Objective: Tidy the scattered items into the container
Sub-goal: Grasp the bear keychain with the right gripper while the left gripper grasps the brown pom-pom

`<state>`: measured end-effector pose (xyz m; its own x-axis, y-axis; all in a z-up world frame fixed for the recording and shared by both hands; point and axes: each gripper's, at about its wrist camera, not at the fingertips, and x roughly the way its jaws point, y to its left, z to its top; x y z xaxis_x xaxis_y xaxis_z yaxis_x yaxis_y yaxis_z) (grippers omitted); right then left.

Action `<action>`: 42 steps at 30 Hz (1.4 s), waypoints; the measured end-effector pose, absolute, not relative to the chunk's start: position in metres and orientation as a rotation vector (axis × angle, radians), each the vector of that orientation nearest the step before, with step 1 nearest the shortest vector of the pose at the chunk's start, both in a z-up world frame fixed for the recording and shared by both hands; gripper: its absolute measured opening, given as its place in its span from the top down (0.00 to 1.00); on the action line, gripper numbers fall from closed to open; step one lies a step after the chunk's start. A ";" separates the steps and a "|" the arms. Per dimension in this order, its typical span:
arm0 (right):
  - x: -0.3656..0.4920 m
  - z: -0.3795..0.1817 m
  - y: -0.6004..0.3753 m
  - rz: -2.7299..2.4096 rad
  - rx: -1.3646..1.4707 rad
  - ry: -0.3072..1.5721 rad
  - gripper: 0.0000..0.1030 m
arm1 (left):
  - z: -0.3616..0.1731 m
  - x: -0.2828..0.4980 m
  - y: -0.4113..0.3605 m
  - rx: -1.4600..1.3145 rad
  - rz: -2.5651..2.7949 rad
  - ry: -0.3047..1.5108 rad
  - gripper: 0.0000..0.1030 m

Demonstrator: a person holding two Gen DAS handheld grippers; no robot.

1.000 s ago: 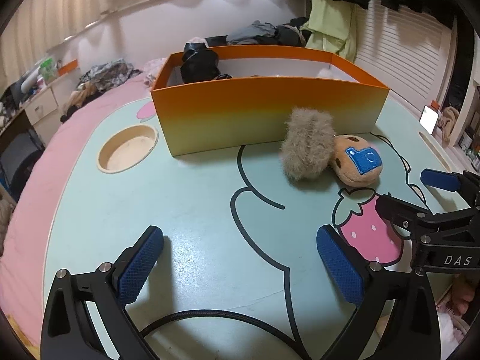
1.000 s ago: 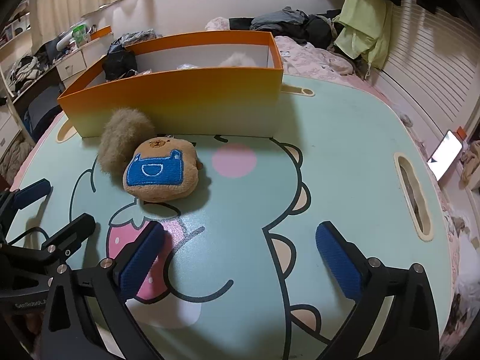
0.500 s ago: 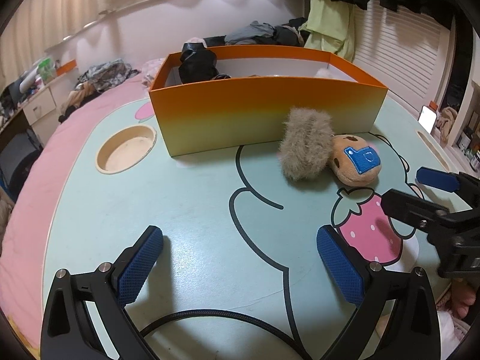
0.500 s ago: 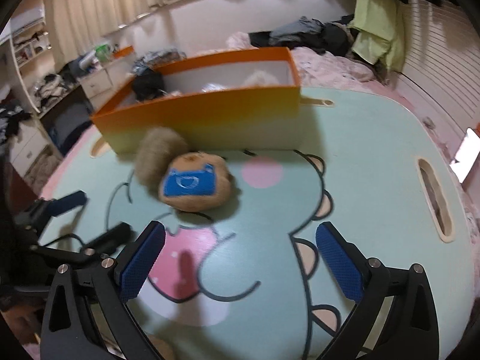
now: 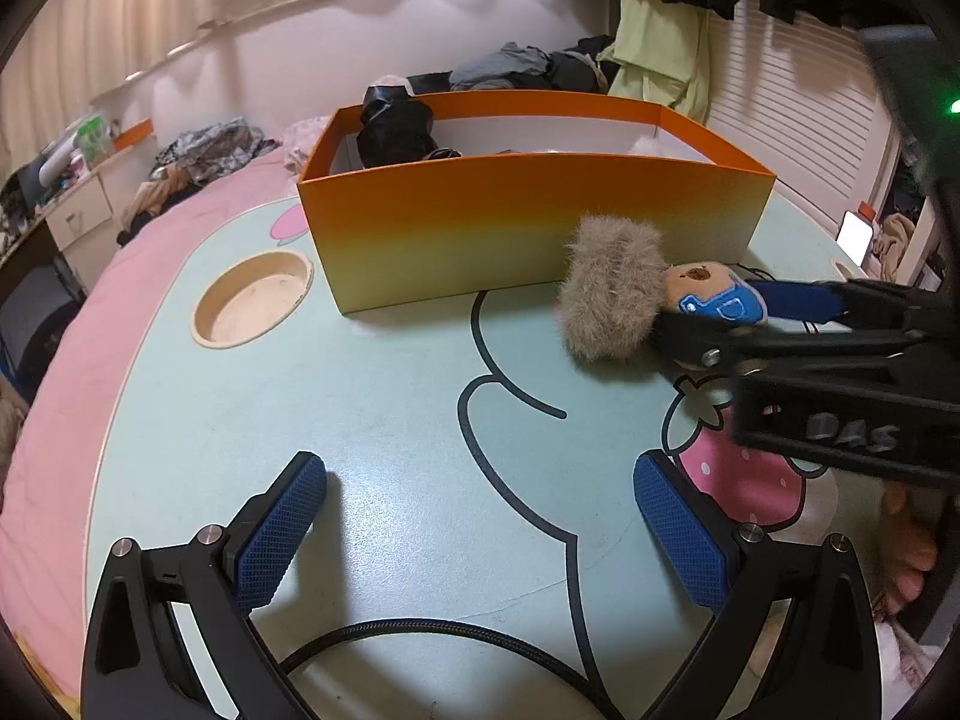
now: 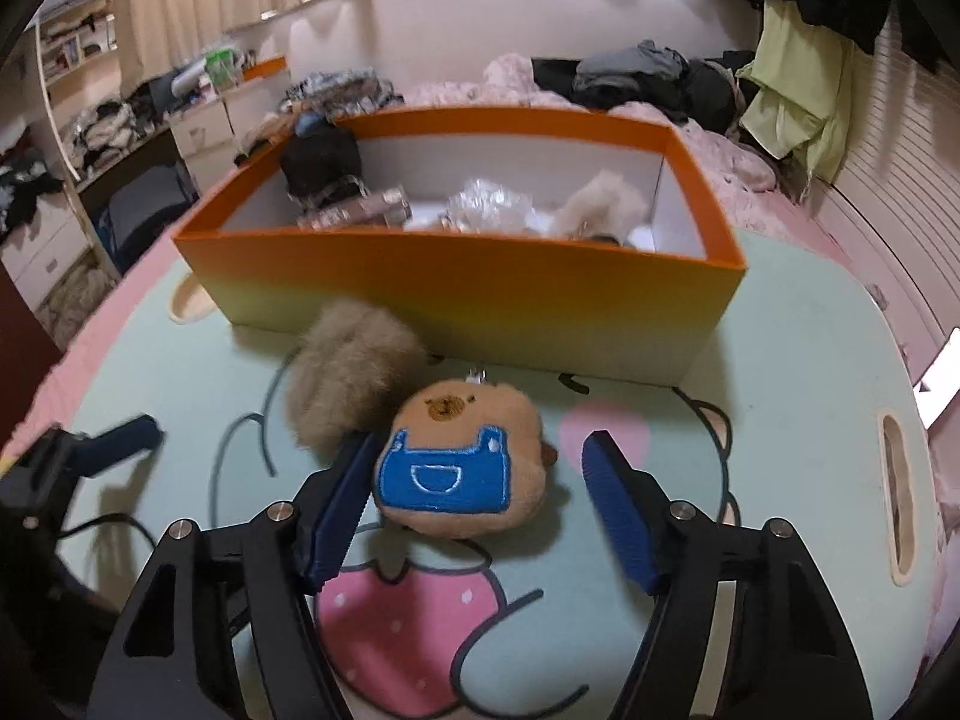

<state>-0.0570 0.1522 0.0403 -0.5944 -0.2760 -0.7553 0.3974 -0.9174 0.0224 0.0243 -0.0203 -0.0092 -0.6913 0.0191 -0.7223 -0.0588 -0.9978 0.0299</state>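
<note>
The round brown plush bear with a blue embroidered bib (image 6: pixel 462 461) lies flat on the mint-green cartoon-printed table (image 5: pixel 390 420), just in front of the long orange-to-yellow cardboard box (image 6: pixel 456 288) and a little clear of its near wall. It sits squarely between the two blue-padded fingers of the right gripper (image 6: pixel 474 498), whose jaws stand apart, one to each side of the toy. The left pad looks to be touching or almost touching the plush's side; the right pad has a clear gap to it. So the toy is already inside the mouth, slightly off-centre toward the left finger.

The plush is a little wider across than front to back, and that wider span runs across the jaws, so I'd judge that closing would squeeze it along its broad side, which is soft and ought to give.

A shaggy beige fur pom-pom (image 6: pixel 354 378) rests against the bear on the side nearer the box, close to the left finger, and could be caught in the pinch.

The left gripper (image 5: pixel 480 534) hangs well back from the box over bare table, its jaws wide apart and holding nothing; the right one is plainly the nearer.
</note>
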 end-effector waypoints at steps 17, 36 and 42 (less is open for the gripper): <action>-0.025 0.050 0.192 -2.619 0.982 0.088 0.53 | -0.009 0.024 -0.019 -1.220 2.845 0.087 0.00; -0.021 0.051 0.225 -2.677 0.974 -0.100 0.53 | 0.026 -0.035 0.023 -1.207 2.701 0.058 0.17; -0.019 0.052 0.221 -2.679 0.968 -0.069 0.53 | 0.006 -0.030 0.023 -1.205 2.673 0.189 0.78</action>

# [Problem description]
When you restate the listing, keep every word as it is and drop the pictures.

# [Your response]
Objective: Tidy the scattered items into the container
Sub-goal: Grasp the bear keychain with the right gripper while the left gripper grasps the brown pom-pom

`<state>`: measured end-effector pose (xyz m; its own x-axis, y-axis; all in a z-up world frame fixed for the recording and shared by both hands; point and axes: each gripper's, at about its wrist camera, not at the fingertips, and x roughly the way its jaws point, y to its left, z to its top; x y z xaxis_x xaxis_y xaxis_z yaxis_x yaxis_y yaxis_z) (grippers omitted); right then left.

Action `<action>`: 42 steps at 30 Hz (1.4 s), waypoints; the measured end-effector pose, absolute, not relative to the chunk's start: position in metres and orientation as a rotation vector (axis × angle, radians), each the vector of that orientation nearest the step before, with step 1 nearest the shortest vector of the pose at the chunk's start, both in a z-up world frame fixed for the recording and shared by both hands; gripper: its absolute measured opening, given as its place in its span from the top down (0.00 to 1.00); on the action line, gripper numbers fall from closed to open; step one lies a step after the chunk's start. A ";" separates the steps and a "|" the arms. Per dimension in this order, its typical span:
arm0 (right):
  - x: -0.3656..0.4920 m
  - z: -0.3795..0.1817 m
  - y: -0.6004..0.3753 m
  - rz: -2.7299..2.4096 rad
  - rx: -1.3646..1.4707 rad
  - ry: -0.3072..1.5721 rad
  - gripper: 0.0000..0.1030 m
arm1 (left):
  - z: -0.3616..0.1731 m
  - x: -0.2828..0.4980 m
  - y: -0.4113..0.3605 m
  - rx: -1.4600..1.3145 rad
  - rz: -2.5651..2.7949 rad
  - ry: -0.3047..1.5108 rad
  - gripper: 0.0000..0.1030 m

Demonstrator: a person holding two Gen DAS handheld grippers; no robot.

1.000 s ago: 
1.000 s ago: 
0.500 s ago: 
0.500 s ago: 
now: 
now: 

<state>-0.0570 0.1522 0.0403 -0.5944 -0.2760 -0.7553 0.3974 -0.9174 0.0224 0.0243 -0.0203 -0.0092 -0.6913 0.0191 -0.7223 -0.0588 -0.9978 0.0299</state>
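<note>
The round brown plush bear with a blue embroidered bib (image 6: pixel 462 461) lies flat on the mint-green cartoon-printed table (image 5: pixel 390 420), just in front of the long orange-to-yellow cardboard box (image 6: pixel 456 288) and a little clear of its near wall. It sits squarely between the two blue-padded fingers of the right gripper (image 6: pixel 474 498), whose jaws stand apart, one to each side of the toy. The left pad looks to be touching or almost touching the plush's side; the right pad has a clear gap to it. So the toy is already inside the mouth, slightly off-centre toward the left finger.

The plush is a little wider across than front to back, and that wider span runs across the jaws, so I'd judge that closing would squeeze it along its broad side, which is soft and ought to give.

A shaggy beige fur pom-pom (image 6: pixel 354 378) rests against the bear on the side nearer the box, close to the left finger, and could be caught in the pinch.

The left gripper (image 5: pixel 480 534) hangs well back from the box over bare table, its jaws wide apart and holding nothing; the right one is plainly the nearer.
</note>
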 end-effector waypoints at steps 17, 36 and 42 (less is open for the gripper): <action>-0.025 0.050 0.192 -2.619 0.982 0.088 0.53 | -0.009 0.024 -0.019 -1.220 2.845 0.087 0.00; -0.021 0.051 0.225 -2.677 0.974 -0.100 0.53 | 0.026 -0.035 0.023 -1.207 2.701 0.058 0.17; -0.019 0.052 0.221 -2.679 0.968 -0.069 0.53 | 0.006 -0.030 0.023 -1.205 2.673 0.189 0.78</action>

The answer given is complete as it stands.